I'm pretty skeptical about sites that don't tell you by who or from where the swords are produced from.  The link to the bud K catalog didn't exactly inspire confidence.  Before you drop 2,500 on a sword you might want to look around.  www. bugei.com has a good reputation for quality control on their weapons (produced by hanwei).  That is just a starting point, good luck.

Lamont


----------



## ShadowKnight (Jan 11, 2005)

How are swords made by Ritter Steel?


----------



## Cryozombie (Jan 11, 2005)

ShadowKnight said:
			
		

> How are swords made by Ritter Steel?


 Crap.  I have one.

 Paul, Check the Proshop, I have a link there.


----------



## Dragon Fist (Jan 11, 2005)

This site is where I buy my swords from. They have quality Japanese Swords and Daggers. They haveFunctional, Practical, and Decorative Japanese Swords. They feature swords that are made by Paul Chen. Watch out though, there live swords have a very, very sharp hasaki (edge).

http://www.casiberia.com/cas_website/productsearch.asp?sub=yes&cat=Swords%20and%20Daggers&subcat=Japanese

I think this is the one you are looking for. *Miyamoto Musashi Daito*
http://www.casiberia.com/cas_website/product_details.asp?id=SH1016


Regards,
Sid


----------



## AC_Pilot (Jan 11, 2005)

I sell CAS Iberia and Cold Steel at 10% to 15% over wholesale.. Paul Chen is another brand I sell. All three brands are very high quality and I own numerous weapons of each make.. you cannot go wrong with any of those three makes..

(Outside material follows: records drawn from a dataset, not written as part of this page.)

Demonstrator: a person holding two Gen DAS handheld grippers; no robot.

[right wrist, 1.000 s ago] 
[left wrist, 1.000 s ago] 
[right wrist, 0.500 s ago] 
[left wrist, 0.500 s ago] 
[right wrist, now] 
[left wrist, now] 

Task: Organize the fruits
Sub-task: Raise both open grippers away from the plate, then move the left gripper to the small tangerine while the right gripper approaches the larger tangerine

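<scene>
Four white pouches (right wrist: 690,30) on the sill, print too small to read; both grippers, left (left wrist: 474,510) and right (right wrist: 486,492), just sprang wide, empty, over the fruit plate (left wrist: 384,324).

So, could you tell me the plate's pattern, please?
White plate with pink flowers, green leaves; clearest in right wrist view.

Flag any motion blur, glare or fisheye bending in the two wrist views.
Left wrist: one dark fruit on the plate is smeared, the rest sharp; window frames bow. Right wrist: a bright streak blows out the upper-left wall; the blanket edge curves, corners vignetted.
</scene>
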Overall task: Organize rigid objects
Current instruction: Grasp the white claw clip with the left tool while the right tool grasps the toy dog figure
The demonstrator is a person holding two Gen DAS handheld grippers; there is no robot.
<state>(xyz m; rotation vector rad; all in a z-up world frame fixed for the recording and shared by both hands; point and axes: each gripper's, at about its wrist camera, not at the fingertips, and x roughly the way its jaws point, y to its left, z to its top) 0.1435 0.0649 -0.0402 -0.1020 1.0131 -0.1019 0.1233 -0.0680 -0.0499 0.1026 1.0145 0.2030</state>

The Musashi sword on that site is full retail. Generally I sell Paul Chen at 50% to 55% of retail


----------



## ShadowKnight (Jan 11, 2005)

Wow, nice site. Thanks for the link.


----------



## BlackCatBonz (Jan 11, 2005)

i'd go with www.bugei.com, id also like to add that they too have a forum with many knowledgeable practitioners, sword makers, and sword polishers.

shawn


----------



## Dragon Fist (Jan 13, 2005)

ShadowKnight said:
			
		

> Wow, nice site. Thanks for the link.


My pleasure sir, thats what we are here for.


----------



## TularosaKungFu (Nov 4, 2022)

Wow things have changed since 05. I am opening a shop until i have enough for the gym building and was going to talk about pricing in a bad time, but it's 17 years later and blades are all over. 
I wanted to go American craftsman, but I suspect only about half or less of my market can pay that range. So Im carrying a mid tier price range as well. 

Hopefully it will only last a couple months and we'll be able to move to a better building and have classes. But I already got my answer and its that one has to go with the market and not be exclusive, unless a touring museum is what you want to run.


----------